## [Information shown]

● ● ● ● ●

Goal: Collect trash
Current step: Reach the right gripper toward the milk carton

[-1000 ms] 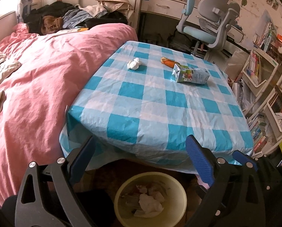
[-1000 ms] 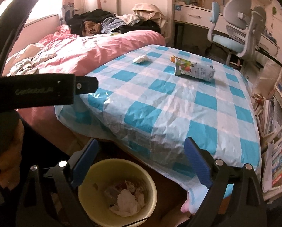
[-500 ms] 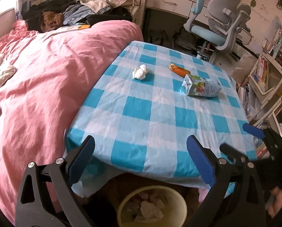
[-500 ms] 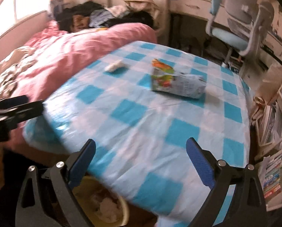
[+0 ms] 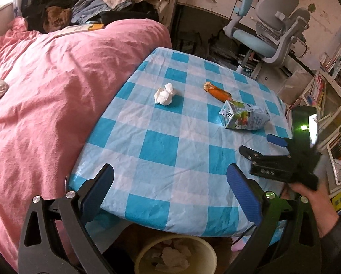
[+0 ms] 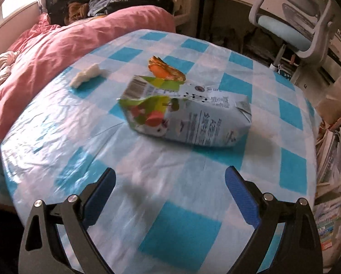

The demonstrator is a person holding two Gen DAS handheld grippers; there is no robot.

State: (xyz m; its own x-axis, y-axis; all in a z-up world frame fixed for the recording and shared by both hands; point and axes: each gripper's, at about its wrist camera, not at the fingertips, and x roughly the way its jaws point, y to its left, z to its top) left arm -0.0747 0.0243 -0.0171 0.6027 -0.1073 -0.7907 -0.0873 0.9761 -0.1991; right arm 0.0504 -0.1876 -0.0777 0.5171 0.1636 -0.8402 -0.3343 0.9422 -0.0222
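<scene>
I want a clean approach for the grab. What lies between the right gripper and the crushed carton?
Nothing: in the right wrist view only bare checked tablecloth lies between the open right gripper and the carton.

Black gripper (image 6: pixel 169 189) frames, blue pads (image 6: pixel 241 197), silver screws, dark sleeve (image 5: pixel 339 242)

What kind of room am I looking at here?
Most likely a bedroom that doubles as a study. A bed with a pink duvet sits right beside the table with the blue checked cloth, and a desk chair and packed bookshelves stand behind it.
</scene>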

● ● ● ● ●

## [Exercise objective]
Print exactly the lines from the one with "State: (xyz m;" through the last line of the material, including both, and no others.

## [Response]
State: (xyz m; its own x-axis, y-axis; all in a z-up world frame fixed for the recording and shared by both hands; point and axes: each gripper's, at about its wrist camera, not at the fingertips, and x roughly the way its jaws point, y to its left, z to its top) left arm -0.0747 0.0243 -0.0171 0.6027 -0.1073 -0.7907 -0.0873 0.9761 -0.1991; right arm 0.0504 -0.1876 -0.0777 0.5171 0.1636 -0.8402 -0.3343 0.9422 -0.0222
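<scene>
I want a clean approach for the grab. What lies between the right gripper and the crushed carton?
Nothing: in the right wrist view only bare checked tablecloth lies between the open right gripper and the carton.

Black gripper (image 6: pixel 169 189) frames, blue pads (image 6: pixel 241 197), silver screws, dark sleeve (image 5: pixel 339 242)

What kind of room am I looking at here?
Most likely a bedroom that doubles as a study. A bed with a pink duvet sits right beside the table with the blue checked cloth, and a desk chair and packed bookshelves stand behind it.
</scene>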

Nothing else belongs in this output.